## The problem
Each entry should be set down again verbatim, with the images omitted.

Records from a dataset
== Segment start ==
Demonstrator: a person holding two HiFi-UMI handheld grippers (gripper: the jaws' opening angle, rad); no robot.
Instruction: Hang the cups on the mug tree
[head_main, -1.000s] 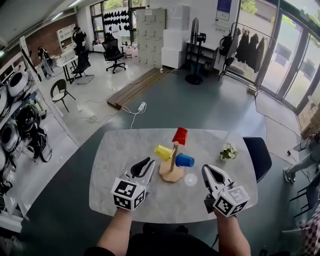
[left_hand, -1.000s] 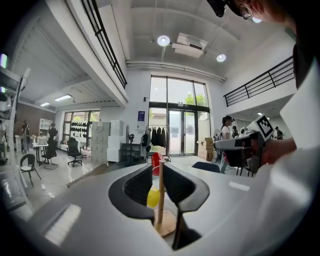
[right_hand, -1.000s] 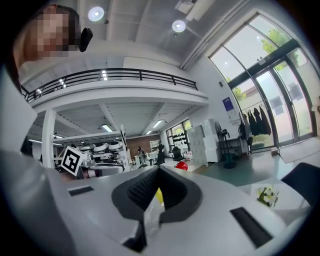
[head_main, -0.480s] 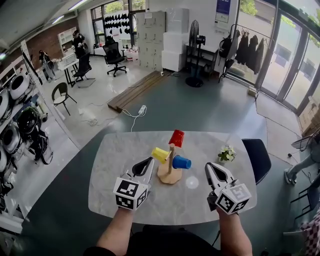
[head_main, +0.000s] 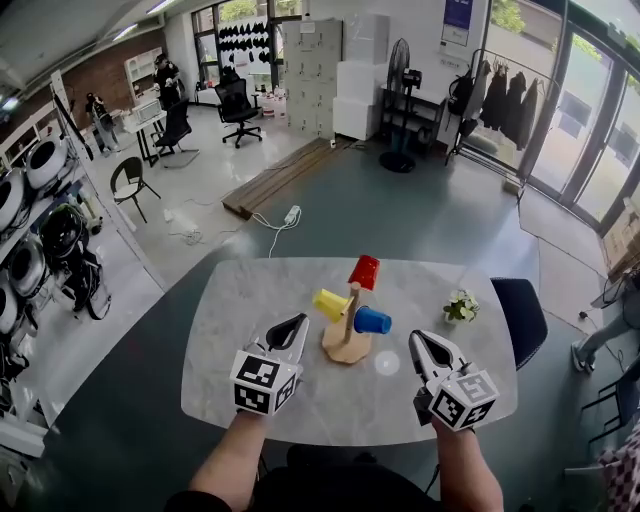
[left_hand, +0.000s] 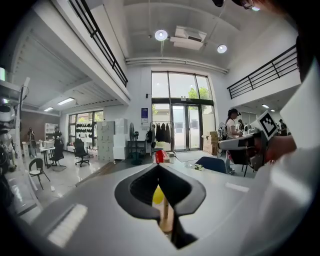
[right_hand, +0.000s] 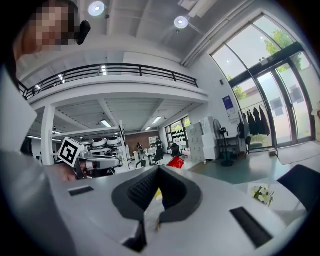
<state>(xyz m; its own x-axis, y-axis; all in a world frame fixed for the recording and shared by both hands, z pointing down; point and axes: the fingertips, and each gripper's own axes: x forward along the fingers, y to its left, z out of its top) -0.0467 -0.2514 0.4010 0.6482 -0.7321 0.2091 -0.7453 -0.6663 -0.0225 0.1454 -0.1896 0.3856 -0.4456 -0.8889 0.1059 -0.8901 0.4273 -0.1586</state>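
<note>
Over the near edge of the tabletop (head_main: 240, 300), left of middle: left gripper (head_main: 296, 326), jaws pressed together, nothing between them. Over the same edge toward the right corner: right gripper (head_main: 420, 342), likewise closed tight and empty. Between the two and a little farther in, about mid-tabletop: wooden mug tree (head_main: 350, 318), upright on its round base. Hung on its pegs: yellow cup (head_main: 329, 304) out to the left, blue cup (head_main: 372, 320) out to the right, red cup (head_main: 363, 271) at the top on the far side. Near the right edge, well apart from the tree: small potted plant (head_main: 460, 306). Beyond that edge: dark blue chair (head_main: 518, 310).
</note>
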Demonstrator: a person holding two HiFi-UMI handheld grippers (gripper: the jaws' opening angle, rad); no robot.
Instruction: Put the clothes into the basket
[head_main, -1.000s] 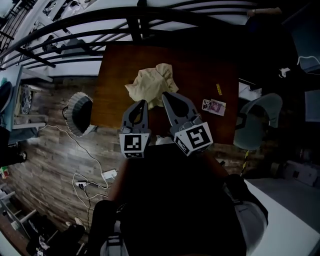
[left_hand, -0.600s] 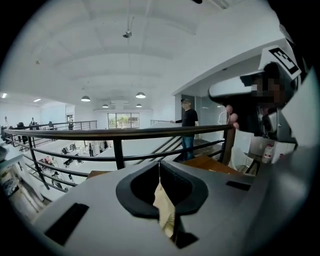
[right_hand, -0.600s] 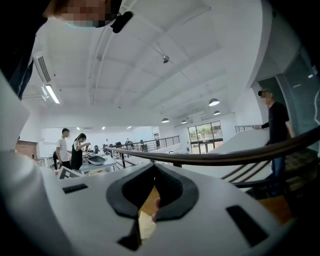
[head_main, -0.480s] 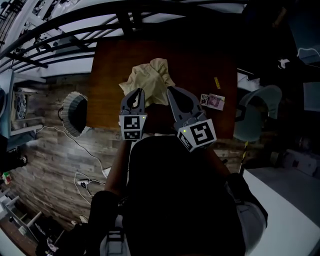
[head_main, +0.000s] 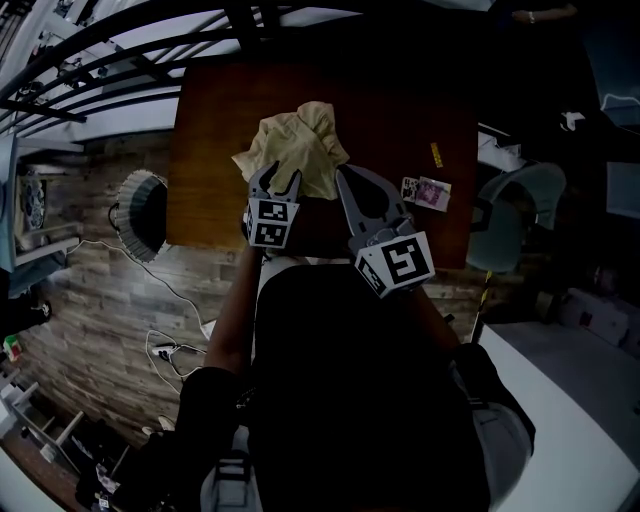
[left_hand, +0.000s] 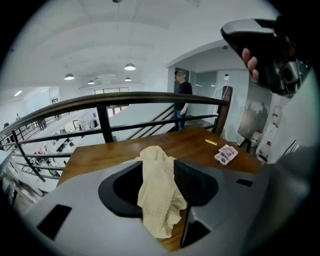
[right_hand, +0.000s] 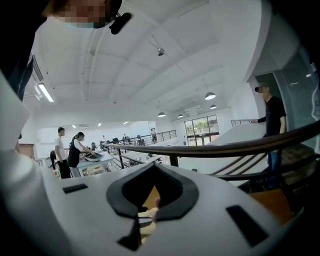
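Note:
A crumpled cream cloth (head_main: 293, 150) lies on the brown table (head_main: 400, 120). My left gripper (head_main: 277, 180) is at the cloth's near edge. Its jaws have just been opening and stand apart. In the left gripper view the cloth (left_hand: 157, 195) shows in the gap of the left gripper (left_hand: 159, 167), with no pad pressing on it. My right gripper (head_main: 347, 178) hovers beside the cloth's right side, shut and empty. In the right gripper view a bit of cream cloth (right_hand: 145, 217) shows below the right gripper (right_hand: 152, 167). The round basket (head_main: 140, 213) stands on the wooden floor, left of the table.
A small printed packet (head_main: 427, 190) and a yellow strip (head_main: 437, 153) lie on the table's right part. A dark railing (head_main: 120, 70) runs behind the table. A pale chair (head_main: 510, 225) stands at the right. Cables (head_main: 170, 350) lie on the floor. A person (left_hand: 182, 97) stands beyond the table.
My left gripper has come forward and down to the cloth's near edge, and its jaws have opened. The right gripper has edged slightly forward, still shut.

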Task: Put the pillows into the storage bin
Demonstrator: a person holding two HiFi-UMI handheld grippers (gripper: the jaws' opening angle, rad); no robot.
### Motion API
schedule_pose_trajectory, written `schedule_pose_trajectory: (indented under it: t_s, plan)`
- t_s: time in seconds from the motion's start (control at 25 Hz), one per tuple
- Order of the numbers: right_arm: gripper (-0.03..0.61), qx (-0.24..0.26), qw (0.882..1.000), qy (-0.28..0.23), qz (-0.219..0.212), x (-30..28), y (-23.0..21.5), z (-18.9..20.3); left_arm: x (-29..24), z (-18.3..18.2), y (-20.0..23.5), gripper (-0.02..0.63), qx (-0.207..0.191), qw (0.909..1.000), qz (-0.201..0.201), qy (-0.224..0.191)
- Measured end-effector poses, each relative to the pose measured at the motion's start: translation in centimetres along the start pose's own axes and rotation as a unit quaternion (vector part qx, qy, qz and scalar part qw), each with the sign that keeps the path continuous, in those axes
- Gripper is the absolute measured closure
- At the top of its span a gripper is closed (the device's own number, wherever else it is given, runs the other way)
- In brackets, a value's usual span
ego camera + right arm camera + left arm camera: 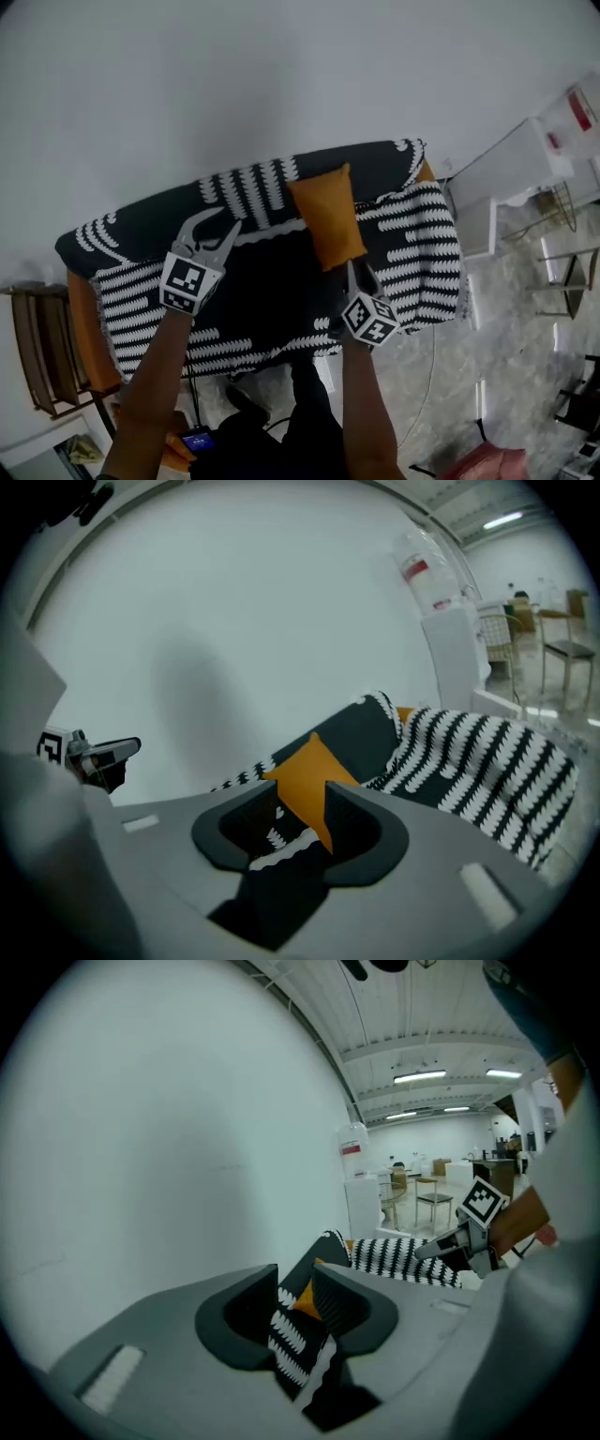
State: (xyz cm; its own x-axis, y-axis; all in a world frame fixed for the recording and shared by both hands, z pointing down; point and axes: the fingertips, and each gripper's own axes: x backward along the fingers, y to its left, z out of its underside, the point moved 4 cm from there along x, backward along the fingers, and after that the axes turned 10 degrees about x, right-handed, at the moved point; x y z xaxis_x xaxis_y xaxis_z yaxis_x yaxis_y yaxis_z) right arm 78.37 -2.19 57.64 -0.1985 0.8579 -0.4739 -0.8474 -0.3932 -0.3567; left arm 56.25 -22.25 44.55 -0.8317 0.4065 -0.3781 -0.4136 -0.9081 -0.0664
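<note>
Jaws on both grippers stand apart with nothing pressed between them. Our left gripper [217,234] hangs over the black-and-white patterned woven throw [422,248], left of centre in the head view. Our right gripper [362,278] sits just below the lower edge of the orange rectangular fabric pillow [326,223]. That 1 pillow leans upright against the covered back of the orange sofa [82,328], at the upper centre of the frame. In the right gripper view it shows through the gap beyond the jaws, but no pad touches it. We see no storage bin in any view, so the task looks barely begun. We judge the main risk to be a shallow pinch: closing on a corner of soft stuffing could let the pillow slip out or swing. A second risk is catching the loose throw along with the pillow, since the cloth lies right under it, and dragging it off the sofa. With 2 grippers set on either side, an uneven grip could also twist the pillow.
</note>
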Motion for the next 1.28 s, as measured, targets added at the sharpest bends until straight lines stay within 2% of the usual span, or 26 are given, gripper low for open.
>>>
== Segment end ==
## Solution below
Demonstrator: a person holding two HiFi-UMI handheld grippers (gripper: the jaws' opening angle, rad); no robot.
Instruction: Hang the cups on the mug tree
[head_main, -1.000s] 
[left_hand, -1.000s] 
[right_hand, -1.000s] 
[head_main, -0.480s] 
[head_main, +0.000s] 
[left_hand, +0.000s] 
[right_hand, +0.000s] 
<state>(xyz m; its own x-axis, y-axis; all in a world frame fixed for the recording and shared by both hands, z pointing down; point and axes: the fingertips, and each gripper's own axes: x forward along the fingers, y to its left, z out of its top) -0.0467 -0.2514 0.4010 0.6482 -0.7321 0.2091 -0.7453 -0.6663 -0.0225 0.1454 -0.1896 0.3856 -0.4456 -0.8889 0.1059 -0.8901 0.4273 -0.1586</state>
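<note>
Over the near edge of the tabletop (head_main: 240, 300), left of middle: left gripper (head_main: 296, 326), jaws pressed together, nothing between them. Over the same edge toward the right corner: right gripper (head_main: 420, 342), likewise closed tight and empty. Between the two and a little farther in, about mid-tabletop: wooden mug tree (head_main: 350, 318), upright on its round base. Hung on its pegs: yellow cup (head_main: 329, 304) out to the left, blue cup (head_main: 372, 320) out to the right, red cup (head_main: 363, 271) at the top on the far side. Near the right edge, well apart from the tree: small potted plant (head_main: 460, 306). Beyond that edge: dark blue chair (head_main: 518, 310).
</note>
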Demonstrator: a person holding two HiFi-UMI handheld grippers (gripper: the jaws' opening angle, rad); no robot.
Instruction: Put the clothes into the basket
[head_main, -1.000s] 
[left_hand, -0.600s] 
[right_hand, -0.600s] 
[head_main, -0.480s] 
[head_main, +0.000s] 
[left_hand, +0.000s] 
[right_hand, +0.000s] 
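Note:
A crumpled cream cloth (head_main: 293, 150) lies on the brown table (head_main: 400, 120). My left gripper (head_main: 277, 180) is at the cloth's near edge. Its jaws have just been opening and stand apart. In the left gripper view the cloth (left_hand: 157, 195) shows in the gap of the left gripper (left_hand: 159, 167), with no pad pressing on it. My right gripper (head_main: 347, 178) hovers beside the cloth's right side, shut and empty. In the right gripper view a bit of cream cloth (right_hand: 145, 217) shows below the right gripper (right_hand: 152, 167). The round basket (head_main: 140, 213) stands on the wooden floor, left of the table.
A small printed packet (head_main: 427, 190) and a yellow strip (head_main: 437, 153) lie on the table's right part. A dark railing (head_main: 120, 70) runs behind the table. A pale chair (head_main: 510, 225) stands at the right. Cables (head_main: 170, 350) lie on the floor. A person (left_hand: 182, 97) stands beyond the table.
My left gripper has come forward and down to the cloth's near edge, and its jaws have opened. The right gripper has edged slightly forward, still shut.
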
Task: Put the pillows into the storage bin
Demonstrator: a person holding two HiFi-UMI handheld grippers (gripper: the jaws' opening angle, rad); no robot.
### Motion API
schedule_pose_trajectory, written `schedule_pose_trajectory: (indented under it: t_s, plan)`
- t_s: time in seconds from the motion's start (control at 25 Hz), one per tuple
- Order of the numbers: right_arm: gripper (-0.03..0.61), qx (-0.24..0.26), qw (0.882..1.000), qy (-0.28..0.23), qz (-0.219..0.212), x (-30..28), y (-23.0..21.5), z (-18.9..20.3); left_arm: x (-29..24), z (-18.3..18.2), y (-20.0..23.5), gripper (-0.02..0.63), qx (-0.207..0.191), qw (0.909..1.000), qz (-0.201..0.201), qy (-0.224..0.191)
- Measured end-effector poses, each relative to the pose measured at the motion's start: translation in centimetres along the start pose's own axes and rotation as a unit quaternion (vector part qx, qy, qz and scalar part qw), each with the sign that keeps the path continuous, in those axes
- Gripper is the absolute measured closure
- At the top of its span a gripper is closed (the device's own number, wherever else it is given, runs the other way)
- In brackets, a value's usual span
ego camera + right arm camera + left arm camera: 
State: (xyz cm; its own x-axis, y-axis; all in a world frame fixed for the recording and shared by both hands, z pointing down; point and axes: the fingertips, and each gripper's own axes: x backward along the fingers, y to its left, z out of its underside, the point moved 4 cm from there along x, backward along the fingers, and after that the axes turned 10 degrees about x, right-handed, at the moved point; x y z xaxis_x xaxis_y xaxis_z yaxis_x yaxis_y yaxis_z) right arm 78.37 -2.19 57.64 -0.1985 0.8579 -0.4739 -0.8474 -0.3932 -0.3567; left arm 56.25 -22.25 44.55 -0.8317 0.4065 -0.3781 -0.4136 -0.9081 -0.0664
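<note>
Jaws on both grippers stand apart with nothing pressed between them. Our left gripper [217,234] hangs over the black-and-white patterned woven throw [422,248], left of centre in the head view. Our right gripper [362,278] sits just below the lower edge of the orange rectangular fabric pillow [326,223]. That 1 pillow leans upright against the covered back of the orange sofa [82,328], at the upper centre of the frame. In the right gripper view it shows through the gap beyond the jaws, but no pad touches it. We see no storage bin in any view, so the task looks barely begun. We judge the main risk to be a shallow pinch: closing on a corner of soft stuffing could let the pillow slip out or swing. A second risk is catching the loose throw along with the pillow, since the cloth lies right under it, and dragging it off the sofa. With 2 grippers set on either side, an uneven grip could also twist the pillow.
</note>
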Motion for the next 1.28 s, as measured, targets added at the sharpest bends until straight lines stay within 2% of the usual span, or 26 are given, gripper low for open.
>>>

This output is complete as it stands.